Note that here I have put SkipWhite before the calls rather than after. This means that, in general, the variable Look will not have a meaningful value in it, and therefore we should not use it as a test value for parsing, as we have been doing so far. That's the big departure from our normal approach.

Now, remember that before I was careful not to treat the carriage return (CR) and line feed (LF) characters as white space. This was because, with SkipWhite called as the last thing in the scanner, the encounter with LF would trigger a read statement. If we were on the last line of the program, we couldn't get out until we input another line with a non-white character. That's why I needed the second procedure, NewLine, to handle the CRLF's.

But now, with the call to SkipWhite coming first, that's exactly the behaviour we want. The compiler must know there's another token coming or it wouldn't be calling Next. In other words, it hasn't found the terminating END yet. So we're going to insist on more data until we find something.

All this means that we can greatly simplify both the program and the concepts, by treating CR and LF as white-space characters, and eliminating NewLine. You can do that simply by modifying the function IsWhite:

{ Recognize white space }
function IsWhite(c : char): boolean;
begin
  IsWhite := c in [' ', TAB, CR, LF];
end;        
      

We've already tried similar routines in Part VII, but you might as well try these new ones out. Add them to a copy of the Cradle and call Next with the following main program:

{ Main program }
begin
  Init;
  repeat
    Next;
    WriteLn(Token, ' ', Value);
  until Token = '.';
end.  

Compile it and verify that you can separate a program into a series of tokens, and that you get the right encoding for each token.

This almost works, but not quite. There are two potential problems: First, in KISS/TINY almost all of our operators are single-character operators. The only exceptions are the relops >=, <=, and <>. It seems a shame to treat all operators as strings and do a string compare, when only a single character compare will almost always suffice. Second, and much more important, the thing doesn't work when two operators appear together, as in (a+b)*(c+d). Here the string following 'b' would be interpreted as a single operator ")*(".

It's possible to fix that problem. For example, we could just give GetOp a list of legal characters, and we could treat the parentheses as different operator types than the others. But this begins to get messy.

Fortunately, there's a better way that solves all the problems. Since almost all the operators are single characters, let's just treat them that way, and let GetOp get only one character at a time. This not only simplifies GetOp, but also speeds things up quite a bit. We still have the problem of the relops, but we were treating them as special cases anyway.

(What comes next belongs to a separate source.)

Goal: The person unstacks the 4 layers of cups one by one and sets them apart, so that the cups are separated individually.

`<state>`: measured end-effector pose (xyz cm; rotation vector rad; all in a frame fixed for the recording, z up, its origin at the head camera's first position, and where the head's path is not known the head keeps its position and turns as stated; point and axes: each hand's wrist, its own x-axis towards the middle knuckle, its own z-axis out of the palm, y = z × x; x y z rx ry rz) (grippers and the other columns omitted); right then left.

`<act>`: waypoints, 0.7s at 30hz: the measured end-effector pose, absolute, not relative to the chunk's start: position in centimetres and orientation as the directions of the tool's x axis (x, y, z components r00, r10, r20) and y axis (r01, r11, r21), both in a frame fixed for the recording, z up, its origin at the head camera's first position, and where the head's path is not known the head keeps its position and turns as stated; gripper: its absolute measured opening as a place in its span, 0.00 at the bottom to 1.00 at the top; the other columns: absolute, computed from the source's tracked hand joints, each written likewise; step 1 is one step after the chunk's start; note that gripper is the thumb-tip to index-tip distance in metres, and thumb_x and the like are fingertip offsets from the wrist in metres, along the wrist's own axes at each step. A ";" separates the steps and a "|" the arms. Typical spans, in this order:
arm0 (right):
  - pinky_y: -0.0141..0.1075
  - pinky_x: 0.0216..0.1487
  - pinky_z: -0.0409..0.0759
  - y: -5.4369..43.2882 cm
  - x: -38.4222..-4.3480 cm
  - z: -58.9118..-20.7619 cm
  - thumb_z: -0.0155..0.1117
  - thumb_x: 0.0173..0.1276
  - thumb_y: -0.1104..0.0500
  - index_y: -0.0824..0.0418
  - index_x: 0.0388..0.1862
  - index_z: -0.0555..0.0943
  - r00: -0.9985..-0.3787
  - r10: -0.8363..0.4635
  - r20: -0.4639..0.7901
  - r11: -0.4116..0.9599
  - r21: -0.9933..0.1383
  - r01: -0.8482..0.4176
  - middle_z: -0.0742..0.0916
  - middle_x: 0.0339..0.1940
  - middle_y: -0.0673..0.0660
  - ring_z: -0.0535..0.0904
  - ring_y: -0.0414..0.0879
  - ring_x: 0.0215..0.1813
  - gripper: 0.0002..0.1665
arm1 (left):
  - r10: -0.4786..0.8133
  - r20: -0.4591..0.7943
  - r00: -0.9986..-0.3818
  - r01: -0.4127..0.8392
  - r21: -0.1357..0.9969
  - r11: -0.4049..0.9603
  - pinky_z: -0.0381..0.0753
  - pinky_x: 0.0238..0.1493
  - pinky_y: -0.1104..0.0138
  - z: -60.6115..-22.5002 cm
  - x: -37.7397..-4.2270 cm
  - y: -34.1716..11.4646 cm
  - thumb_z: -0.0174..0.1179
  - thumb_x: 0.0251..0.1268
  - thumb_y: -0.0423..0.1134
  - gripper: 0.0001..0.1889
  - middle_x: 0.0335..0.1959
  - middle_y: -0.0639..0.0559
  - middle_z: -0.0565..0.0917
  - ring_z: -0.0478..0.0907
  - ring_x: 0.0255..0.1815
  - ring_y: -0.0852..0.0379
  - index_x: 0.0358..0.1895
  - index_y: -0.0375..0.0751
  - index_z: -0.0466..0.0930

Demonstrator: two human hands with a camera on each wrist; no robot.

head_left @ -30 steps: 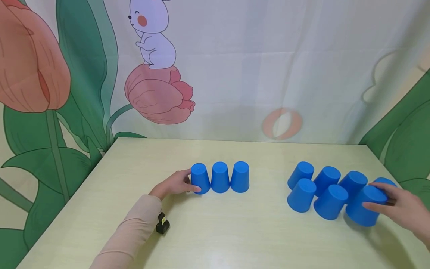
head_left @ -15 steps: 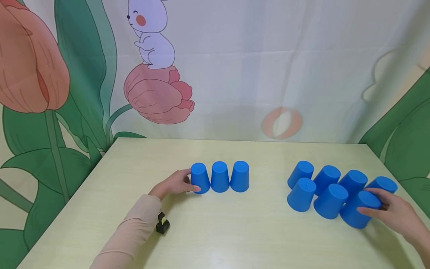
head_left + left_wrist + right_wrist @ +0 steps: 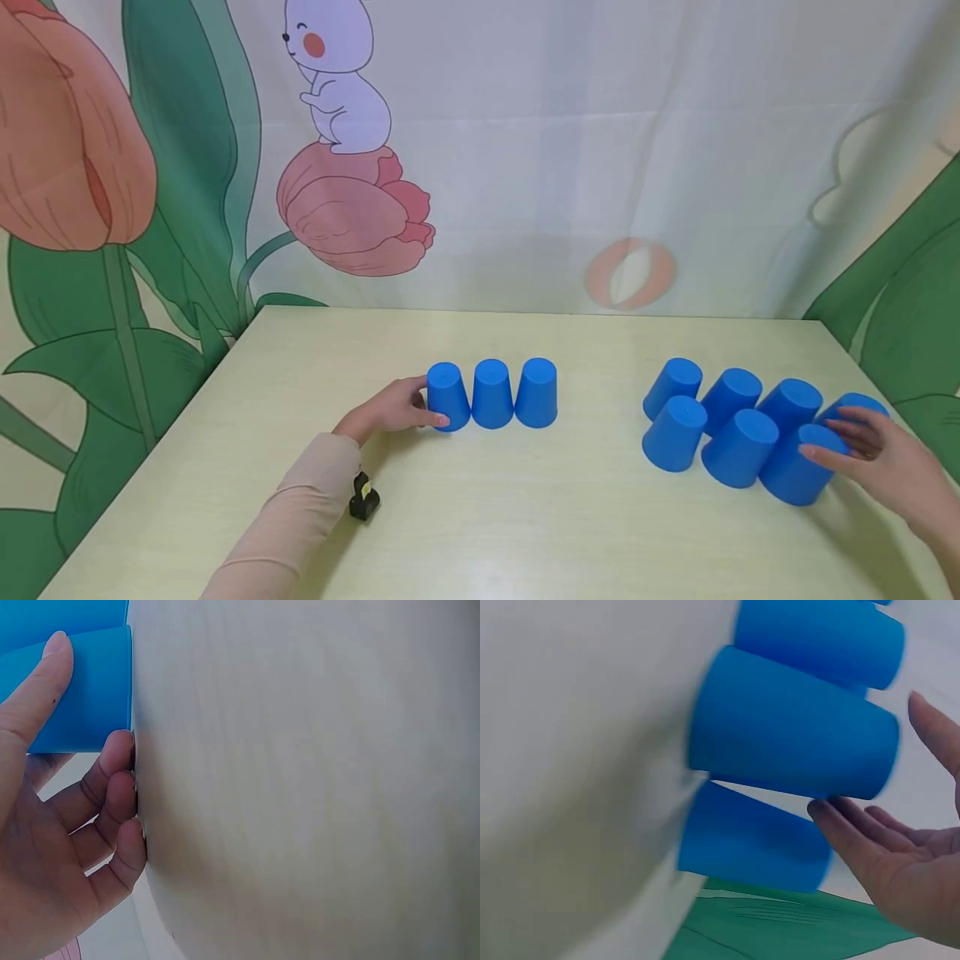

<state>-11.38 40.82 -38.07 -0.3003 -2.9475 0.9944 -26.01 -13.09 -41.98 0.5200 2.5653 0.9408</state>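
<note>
Three upside-down blue cups stand in a row left of centre in the head view. My left hand [image 3: 393, 407] grips the leftmost blue cup [image 3: 448, 397], its thumb across the front. In the left wrist view that thumb [image 3: 49, 682] lies on the cup's wall while the other fingers bend beside it. On the right, several more upside-down blue cups form two rows. Beside the front row's rightmost cup [image 3: 795, 471] is my right hand [image 3: 892, 458], thumb and fingers spread. The right wrist view shows the thumb [image 3: 934, 727] apart from this cup [image 3: 795, 727]; whether the fingertips touch it I cannot tell.
The middle cup [image 3: 492, 396] and right cup [image 3: 536, 394] of the left row stand close together. A small black object [image 3: 364, 500] is at the left sleeve's cuff. Behind the pale wooden table [image 3: 525, 517] hangs a printed curtain [image 3: 510, 167].
The front row's rightmost cup moved left, up against its neighbour, in my right hand. That hand has since loosened and spread off it. My left hand stays on its cup.
</note>
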 end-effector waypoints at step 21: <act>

So here's the final version of GetOp:

{ Get an operator }
procedure GetOp;
begin
  SkipWhite;
  Token := Look;
  Value := Look;
  GetChar;
end;  

Note that I still give the string Value a value. If you're truly concerned about efficiency, you could leave this out. When we're expecting an operator, we will only be testing Token anyhow, so the value of the string won't matter. But to me it seems to be good practice to give the thing a value just in case.

Try this new version with some realistic-looking code. You should be able to separate any program into its individual tokens, with the caveat that the two-character relops will scan into two separate tokens. That's OK ... we'll parse them that way.

Now, in Part VII the function of Next was combined with procedure Scan, which also checked every identifier against a list of keywords and encoded each one that was found. As I mentioned at the time, the last thing we would want to do is to use such a procedure in places where keywords should not appear, such as in expressions. If we did that, the keyword list would be scanned for every identifier appearing in the code. Not good.

The right way to deal with that is to simply separate the functions of fetching tokens and looking for keywords. The version of Scan shown below does nothing but check for keywords. Notice that it operates on the current token and does not advance the input stream.

{ Scan the current identifier for keywords }
procedure Scan;
begin
  if Token = 'x' then
    Token := KWcode[Lookup(Addr(KWlist), Value, NKW) + 1];
end;        
      

There is one last detail. In the compiler there are a few places that we must actually check the string value of the token. Mainly, this is done to distinguish between the different END's, but there are a couple of other places. (I should note in passing that we could always eliminate the need for matching END characters by encoding each one to a different character. Right now we are definitely taking the lazy man's route.)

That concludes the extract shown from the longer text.